**Exercise requirements:** Whenever a picture appears in the listing below, leave it out, and copy exactly the lines from the one containing "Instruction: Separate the" through the end.

**Data extract:**
—————

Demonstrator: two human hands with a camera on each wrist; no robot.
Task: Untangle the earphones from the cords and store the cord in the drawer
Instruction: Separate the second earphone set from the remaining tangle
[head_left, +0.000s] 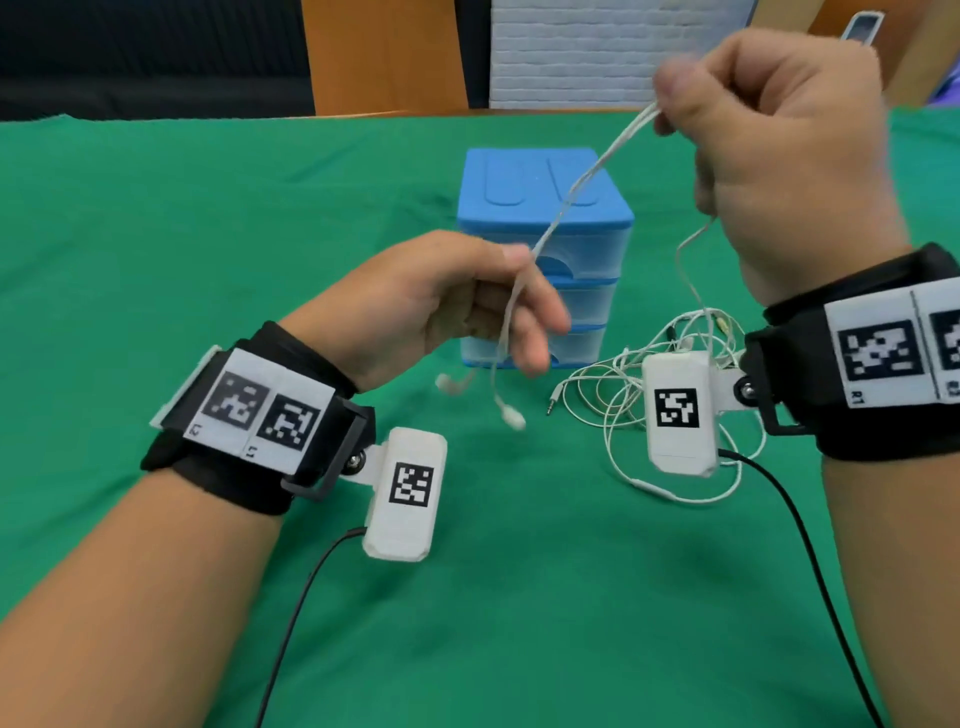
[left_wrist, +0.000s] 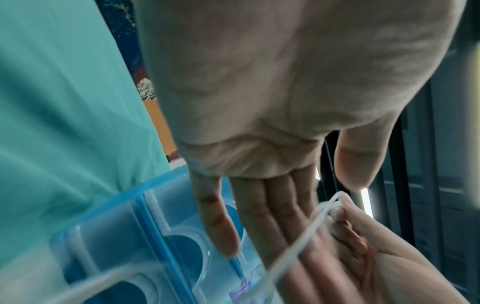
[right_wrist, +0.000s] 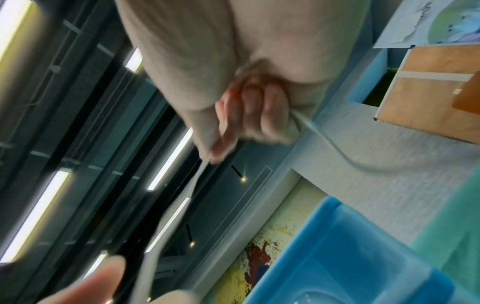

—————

**Exercise solution:**
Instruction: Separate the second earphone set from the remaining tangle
[head_left, +0.000s] 
[left_wrist, +0.000s] 
[right_wrist, +0.000s] 

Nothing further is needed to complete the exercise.